I searched but no luck...

My use case is that I have a steady number of hashes coming in, and I need to detect duplicates. But of course memory is limited and in my case older hashes have lesser value, so after adding new ones to this given set I would like its size to be capped, and older hashes to be replaced in this set as newer ones come in so that the size stays constant from that point on.

Any pointers will be very helpful, thank you!


Solution

  • As requested, my comment in the form of an answer.

    Using both is the canonical solution for this problem. Add new elements to one end of the deque and to the set. Test existence of elements from the set. And if more than n elements are in, pop one element from the other end of the deque, and also from the set (once we known which one it is, thanks to the pop from deque)

    So, that would be something like

    from collections import deque
    class FixedSizeSet:
        def __init__(self, N):
            self.N=N
            self.theSet=set()
            self.q=deque()
    
        def add(self, elt):
            if elt in self.theSet: return
            self.theSet.add(elt)
            self.q.append(elt)
            while len(self.q)>self.N:
                old=self.q.popleft()
                self.theSet.remove(old)
    
        def remove(self, elt):
            self.q.remove(elt)   # That the weak part.
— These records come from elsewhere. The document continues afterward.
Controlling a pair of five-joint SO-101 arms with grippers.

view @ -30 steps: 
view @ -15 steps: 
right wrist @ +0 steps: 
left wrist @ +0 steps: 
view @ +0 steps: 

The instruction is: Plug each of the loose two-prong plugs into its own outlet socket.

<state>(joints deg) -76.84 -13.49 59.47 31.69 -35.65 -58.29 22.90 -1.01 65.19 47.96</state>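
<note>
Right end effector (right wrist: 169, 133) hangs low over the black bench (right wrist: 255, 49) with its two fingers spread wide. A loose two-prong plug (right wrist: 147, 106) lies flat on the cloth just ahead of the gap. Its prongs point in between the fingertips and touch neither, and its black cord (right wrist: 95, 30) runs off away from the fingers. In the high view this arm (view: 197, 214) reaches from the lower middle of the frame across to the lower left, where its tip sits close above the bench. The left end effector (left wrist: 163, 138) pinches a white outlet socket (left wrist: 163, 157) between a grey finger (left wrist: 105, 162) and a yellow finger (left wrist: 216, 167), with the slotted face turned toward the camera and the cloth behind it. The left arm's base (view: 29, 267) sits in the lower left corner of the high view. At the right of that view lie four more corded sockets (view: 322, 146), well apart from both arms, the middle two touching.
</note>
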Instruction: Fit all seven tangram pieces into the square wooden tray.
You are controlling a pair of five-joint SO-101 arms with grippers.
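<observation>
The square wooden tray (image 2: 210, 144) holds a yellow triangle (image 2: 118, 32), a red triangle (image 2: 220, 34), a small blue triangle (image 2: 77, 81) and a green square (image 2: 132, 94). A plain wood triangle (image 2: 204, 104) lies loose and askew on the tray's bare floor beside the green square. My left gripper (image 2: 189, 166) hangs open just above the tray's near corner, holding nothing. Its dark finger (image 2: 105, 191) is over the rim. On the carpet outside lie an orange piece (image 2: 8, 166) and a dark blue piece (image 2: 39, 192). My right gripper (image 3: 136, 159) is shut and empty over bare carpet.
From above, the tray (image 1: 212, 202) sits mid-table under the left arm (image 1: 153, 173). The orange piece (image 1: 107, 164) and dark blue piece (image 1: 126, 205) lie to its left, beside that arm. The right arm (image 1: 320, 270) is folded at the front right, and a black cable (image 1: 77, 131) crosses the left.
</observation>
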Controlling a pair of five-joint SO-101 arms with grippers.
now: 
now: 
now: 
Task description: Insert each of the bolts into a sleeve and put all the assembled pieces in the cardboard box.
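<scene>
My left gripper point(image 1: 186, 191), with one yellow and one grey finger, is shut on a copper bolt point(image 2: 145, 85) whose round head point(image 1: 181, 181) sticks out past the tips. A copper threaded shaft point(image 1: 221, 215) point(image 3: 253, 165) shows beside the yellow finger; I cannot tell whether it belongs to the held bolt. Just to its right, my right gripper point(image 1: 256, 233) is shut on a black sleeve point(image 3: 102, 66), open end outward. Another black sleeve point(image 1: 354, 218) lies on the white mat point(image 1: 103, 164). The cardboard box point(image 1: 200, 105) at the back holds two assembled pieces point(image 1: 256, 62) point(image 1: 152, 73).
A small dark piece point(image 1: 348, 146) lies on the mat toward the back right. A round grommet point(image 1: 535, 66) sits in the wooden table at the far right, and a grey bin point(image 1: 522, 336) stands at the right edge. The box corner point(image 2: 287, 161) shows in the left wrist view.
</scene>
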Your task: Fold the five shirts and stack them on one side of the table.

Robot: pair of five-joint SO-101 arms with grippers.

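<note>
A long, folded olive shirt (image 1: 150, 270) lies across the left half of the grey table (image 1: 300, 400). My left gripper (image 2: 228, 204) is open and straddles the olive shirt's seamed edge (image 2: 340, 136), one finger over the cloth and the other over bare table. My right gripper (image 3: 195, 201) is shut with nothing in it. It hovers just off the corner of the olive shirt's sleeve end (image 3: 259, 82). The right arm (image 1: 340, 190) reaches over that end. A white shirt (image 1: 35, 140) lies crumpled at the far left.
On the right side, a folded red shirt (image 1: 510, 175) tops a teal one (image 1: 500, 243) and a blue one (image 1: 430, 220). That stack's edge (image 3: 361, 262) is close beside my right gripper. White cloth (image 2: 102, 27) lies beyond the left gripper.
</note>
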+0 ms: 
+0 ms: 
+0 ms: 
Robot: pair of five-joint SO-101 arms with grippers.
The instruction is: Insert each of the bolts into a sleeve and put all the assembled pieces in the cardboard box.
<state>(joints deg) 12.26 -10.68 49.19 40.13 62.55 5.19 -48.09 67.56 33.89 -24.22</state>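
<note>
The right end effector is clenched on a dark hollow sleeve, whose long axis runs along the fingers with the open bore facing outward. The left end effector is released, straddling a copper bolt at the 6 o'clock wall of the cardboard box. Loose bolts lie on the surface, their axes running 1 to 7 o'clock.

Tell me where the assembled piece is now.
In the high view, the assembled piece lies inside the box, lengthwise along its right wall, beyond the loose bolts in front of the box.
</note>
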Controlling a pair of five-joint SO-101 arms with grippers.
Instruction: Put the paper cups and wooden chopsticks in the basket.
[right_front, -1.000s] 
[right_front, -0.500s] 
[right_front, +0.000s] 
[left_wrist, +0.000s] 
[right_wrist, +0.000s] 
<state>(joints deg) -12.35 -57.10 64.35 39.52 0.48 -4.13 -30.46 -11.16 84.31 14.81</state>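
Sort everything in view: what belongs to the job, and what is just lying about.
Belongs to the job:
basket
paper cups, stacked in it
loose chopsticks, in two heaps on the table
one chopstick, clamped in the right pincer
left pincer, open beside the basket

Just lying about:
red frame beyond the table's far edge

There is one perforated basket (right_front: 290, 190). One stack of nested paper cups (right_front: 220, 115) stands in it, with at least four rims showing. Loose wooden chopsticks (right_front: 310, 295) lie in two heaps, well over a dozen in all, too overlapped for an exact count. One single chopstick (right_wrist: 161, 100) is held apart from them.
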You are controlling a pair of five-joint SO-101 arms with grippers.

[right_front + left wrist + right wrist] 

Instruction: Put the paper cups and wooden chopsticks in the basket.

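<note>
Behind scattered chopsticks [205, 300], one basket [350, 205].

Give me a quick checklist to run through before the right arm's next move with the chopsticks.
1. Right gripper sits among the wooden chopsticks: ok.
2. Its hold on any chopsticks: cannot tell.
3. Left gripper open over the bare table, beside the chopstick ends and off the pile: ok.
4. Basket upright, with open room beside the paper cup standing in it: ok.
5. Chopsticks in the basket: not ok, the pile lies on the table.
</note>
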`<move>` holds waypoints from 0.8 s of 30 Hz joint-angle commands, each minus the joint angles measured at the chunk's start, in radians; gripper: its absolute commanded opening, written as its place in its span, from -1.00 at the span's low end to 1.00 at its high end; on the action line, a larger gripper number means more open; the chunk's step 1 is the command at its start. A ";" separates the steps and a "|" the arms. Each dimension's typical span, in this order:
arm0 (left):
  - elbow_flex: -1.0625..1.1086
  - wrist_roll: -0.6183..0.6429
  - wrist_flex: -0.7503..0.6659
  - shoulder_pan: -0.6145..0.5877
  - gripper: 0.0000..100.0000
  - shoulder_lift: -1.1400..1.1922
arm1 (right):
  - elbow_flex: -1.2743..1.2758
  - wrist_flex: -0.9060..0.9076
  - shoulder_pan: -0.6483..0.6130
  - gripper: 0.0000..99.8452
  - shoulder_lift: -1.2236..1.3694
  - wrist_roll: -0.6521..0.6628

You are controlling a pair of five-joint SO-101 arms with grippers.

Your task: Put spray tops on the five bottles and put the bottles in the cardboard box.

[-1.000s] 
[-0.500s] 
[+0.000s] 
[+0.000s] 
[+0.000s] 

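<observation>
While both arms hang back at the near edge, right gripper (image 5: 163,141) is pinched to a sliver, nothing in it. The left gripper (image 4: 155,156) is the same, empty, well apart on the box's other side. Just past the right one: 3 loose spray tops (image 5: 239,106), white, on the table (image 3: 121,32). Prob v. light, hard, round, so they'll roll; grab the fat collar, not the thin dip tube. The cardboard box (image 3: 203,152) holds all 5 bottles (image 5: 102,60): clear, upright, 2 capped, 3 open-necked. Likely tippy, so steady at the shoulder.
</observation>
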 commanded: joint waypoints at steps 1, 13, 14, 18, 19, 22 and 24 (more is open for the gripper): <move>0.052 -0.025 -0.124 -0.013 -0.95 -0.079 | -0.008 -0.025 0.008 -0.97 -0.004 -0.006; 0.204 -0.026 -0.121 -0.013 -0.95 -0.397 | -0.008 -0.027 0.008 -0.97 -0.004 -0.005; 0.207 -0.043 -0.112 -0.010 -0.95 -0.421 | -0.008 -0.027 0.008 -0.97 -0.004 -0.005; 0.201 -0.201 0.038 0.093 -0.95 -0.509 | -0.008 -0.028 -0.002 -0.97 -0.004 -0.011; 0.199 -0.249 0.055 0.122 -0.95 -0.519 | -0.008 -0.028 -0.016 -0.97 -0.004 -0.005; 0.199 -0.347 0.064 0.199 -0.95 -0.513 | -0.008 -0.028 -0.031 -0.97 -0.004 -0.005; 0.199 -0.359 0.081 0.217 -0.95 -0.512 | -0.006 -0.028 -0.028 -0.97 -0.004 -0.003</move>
But your usage didn't mention any explicit remove. 
                                 # That explicit remove is O(n)
                                 # whereas the implicit one (the one that occurs because you added something) is O(1) 
            self.theSet.remove(elt)
    
        def __contains__(self, elt):
            return elt in self.theSet
                
    
        def __repr__(self):
            return self.theSet.__repr__()
    
    
    
    s=FixedSizeSet(3)
    s.add(1)
    s.add(2)
    s.add(3)
    s.add(4)
    1 in s
    # False
    2 in s
    # True
    4 in s 
    # True
    

    Cost of adding is indeed O(1), apparently: cost of adding n×10000 (so from n=10000 to n=10000000) elements to the FixedSizeSet(10000)

    enter image description here

    (The very fast ramp up at the beginning, which is reproducible, not just noise, comes from the fact that testing a set is not really O(1), even if python's doc says otherwise.)

    But that is not surprising. Of course it is O(1), whatever the implementation, since the size is limited (once we've added N elements, it is always the same cost: cost of adding 1 more thing to a collection of N things, then removing 1 thing from a collection of N+1 things)

    If multiply N (N≡the max size of the set) by 10, I get enter image description here

    So, it doesn't depend on N neither. Which is more interesting.